Work task = Pictures appear among the records. Write out all else exactly as it stands.

[Excerpts from a dataset]
**********
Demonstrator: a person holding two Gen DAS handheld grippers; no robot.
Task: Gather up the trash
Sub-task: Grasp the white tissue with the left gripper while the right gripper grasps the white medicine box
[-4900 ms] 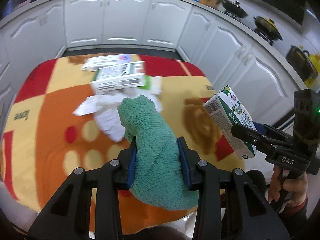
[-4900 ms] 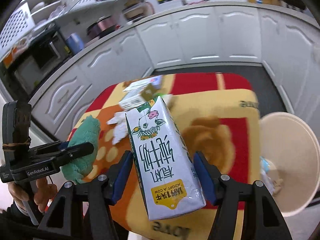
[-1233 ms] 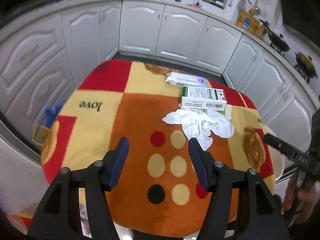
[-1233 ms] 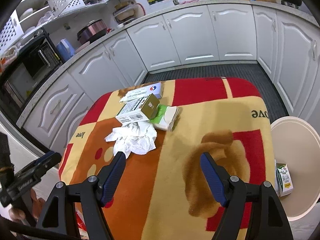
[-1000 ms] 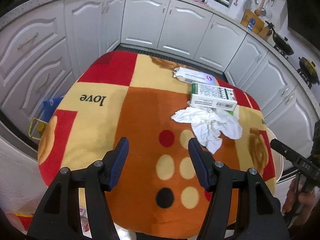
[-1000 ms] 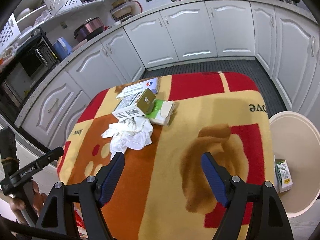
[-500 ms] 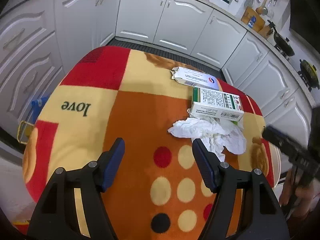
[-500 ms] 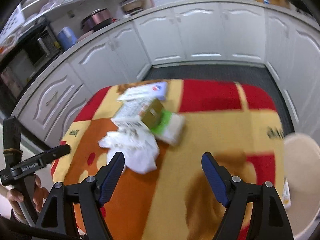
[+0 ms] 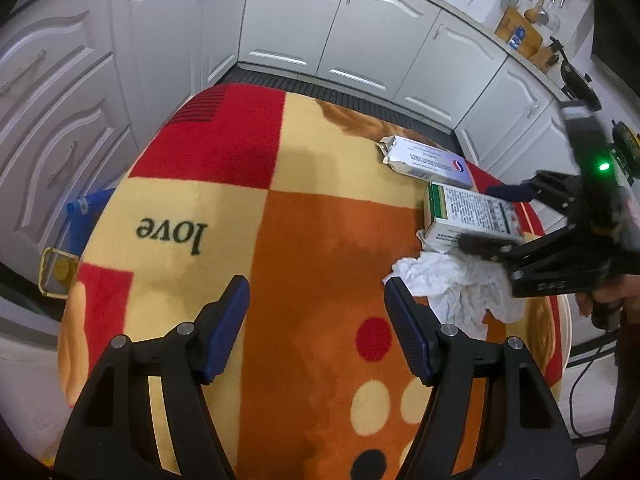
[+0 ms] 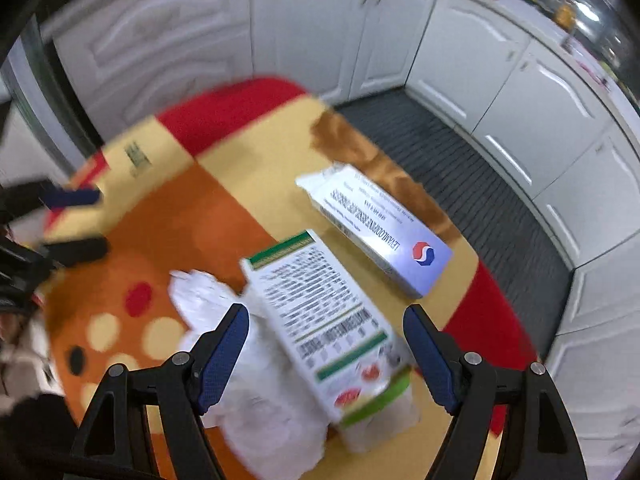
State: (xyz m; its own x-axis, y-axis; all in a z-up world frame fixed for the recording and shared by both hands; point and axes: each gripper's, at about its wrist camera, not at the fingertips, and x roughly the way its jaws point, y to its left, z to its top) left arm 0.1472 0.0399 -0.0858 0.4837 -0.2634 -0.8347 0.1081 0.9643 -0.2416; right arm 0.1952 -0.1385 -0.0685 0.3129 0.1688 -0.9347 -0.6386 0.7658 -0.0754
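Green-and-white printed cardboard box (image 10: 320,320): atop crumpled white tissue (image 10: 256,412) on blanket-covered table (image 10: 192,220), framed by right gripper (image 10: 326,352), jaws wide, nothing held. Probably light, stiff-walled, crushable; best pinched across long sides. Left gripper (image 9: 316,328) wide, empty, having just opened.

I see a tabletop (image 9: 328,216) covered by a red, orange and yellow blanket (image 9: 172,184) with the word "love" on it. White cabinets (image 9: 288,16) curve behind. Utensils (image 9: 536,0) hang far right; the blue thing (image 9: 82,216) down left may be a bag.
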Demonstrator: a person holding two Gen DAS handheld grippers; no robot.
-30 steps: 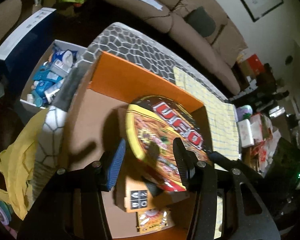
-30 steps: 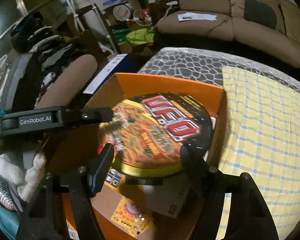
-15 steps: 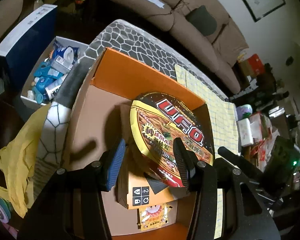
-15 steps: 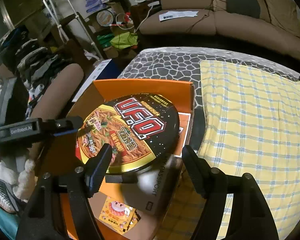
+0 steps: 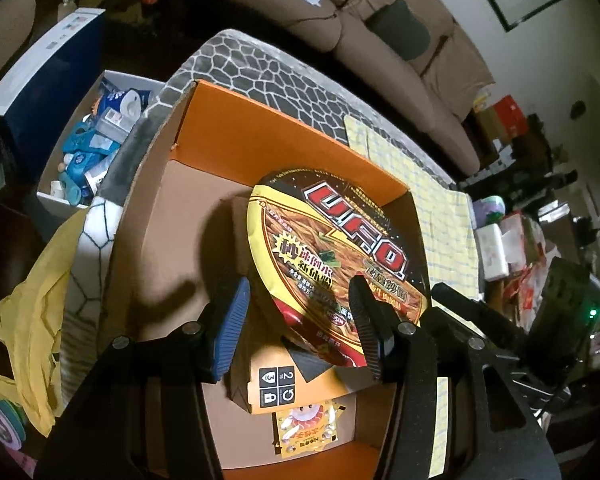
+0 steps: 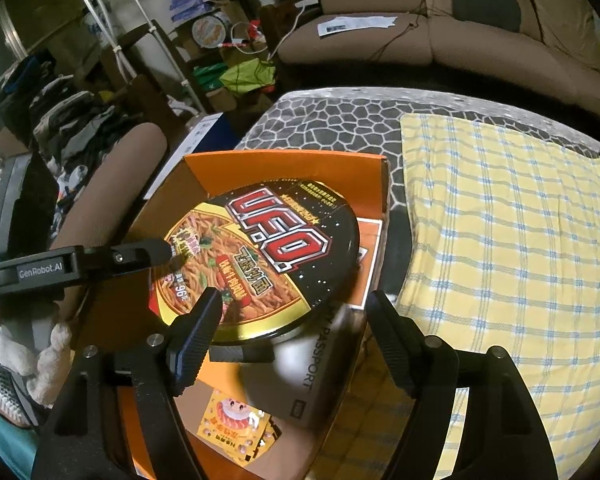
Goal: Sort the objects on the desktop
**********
Solution for this exercise =
Demonstrator: a person holding two Gen DAS handheld grippers; no robot.
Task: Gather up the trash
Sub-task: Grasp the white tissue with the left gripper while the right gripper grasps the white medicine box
[-4900 ms] 
[-4900 ms] 
[-1233 ms] 
[-1233 ms] 
[-1000 ms] 
[-1000 ms] 
[-500 ms] 
[-500 ms] 
[+0 ms] 
[+0 ms] 
State: (xyz m; its own x-axis, y-axis; all in a z-up world frame fixed for the recording and shared by both hands; point and axes: each gripper's, at about its wrist camera, not at the fingertips, and x roughly the way its jaws point, y to its left, z to its top) left arm 0.1472 0.0399 -0.0858 0.4837 -0.2634 -0.8347 0.1081 0.9643 -0.2416; right arm 0.1952 -0.1385 -0.0685 0.3129 0.1688 -0.9347 -0.6386 0.7658 -0.0754
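Green-and-white printed cardboard box (image 10: 320,320): atop crumpled white tissue (image 10: 256,412) on blanket-covered table (image 10: 192,220), framed by right gripper (image 10: 326,352), jaws wide, nothing held. Probably light, stiff-walled, crushable; best pinched across long sides. Left gripper (image 9: 316,328) wide, empty, having just opened.

I see a tabletop (image 9: 328,216) covered by a red, orange and yellow blanket (image 9: 172,184) with the word "love" on it. White cabinets (image 9: 288,16) curve behind. Utensils (image 9: 536,0) hang far right; the blue thing (image 9: 82,216) down left may be a bag.
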Demonstrator: a person holding two Gen DAS handheld grippers; no robot.
-30 steps: 
-30 steps: 
-15 steps: 
-15 steps: 
+0 steps: 
+0 steps: 
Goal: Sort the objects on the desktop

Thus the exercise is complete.